▶ **TASK BRIEF**
Search the listing for the word "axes" and copy every line where it turns up.

▶ **AVAILABLE DATA**
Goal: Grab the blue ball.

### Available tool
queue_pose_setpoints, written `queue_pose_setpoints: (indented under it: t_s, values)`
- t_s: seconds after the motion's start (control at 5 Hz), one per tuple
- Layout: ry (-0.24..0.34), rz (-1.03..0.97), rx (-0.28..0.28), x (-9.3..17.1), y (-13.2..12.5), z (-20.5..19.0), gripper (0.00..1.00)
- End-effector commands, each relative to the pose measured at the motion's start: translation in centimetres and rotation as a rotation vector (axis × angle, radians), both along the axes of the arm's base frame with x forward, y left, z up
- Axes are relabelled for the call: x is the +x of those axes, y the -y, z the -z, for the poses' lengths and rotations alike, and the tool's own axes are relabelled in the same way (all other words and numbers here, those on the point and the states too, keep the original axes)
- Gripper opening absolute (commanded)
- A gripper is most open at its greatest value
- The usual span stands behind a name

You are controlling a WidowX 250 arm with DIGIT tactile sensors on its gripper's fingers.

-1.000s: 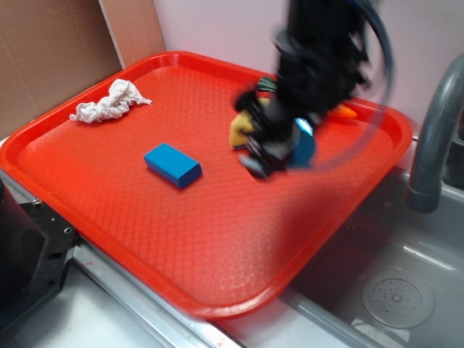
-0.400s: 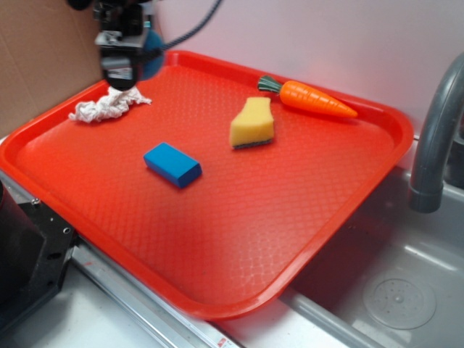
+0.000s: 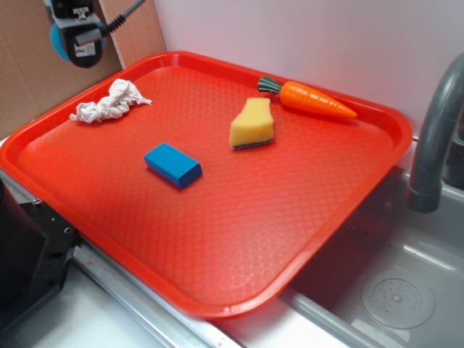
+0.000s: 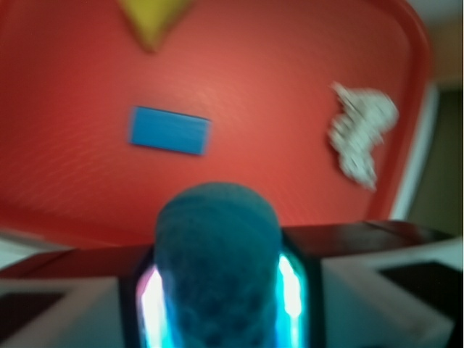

▶ **SOLUTION TO THE EXERCISE**
- End-effector commands, each relative to the pose measured at the motion's start: translation in centimetres and rotation as a rotation vector (axis × angle, radians), both along the axes of the arm's base frame with x forward, y left, z up
- Axes are relabelled for the call: x is the +x of those axes, y the -y, z the -z, for the poses' lengths and rotations alike, and the tool's own axes are relabelled in the same way (all other words and numbers here, those on the point and the states too, keep the original axes)

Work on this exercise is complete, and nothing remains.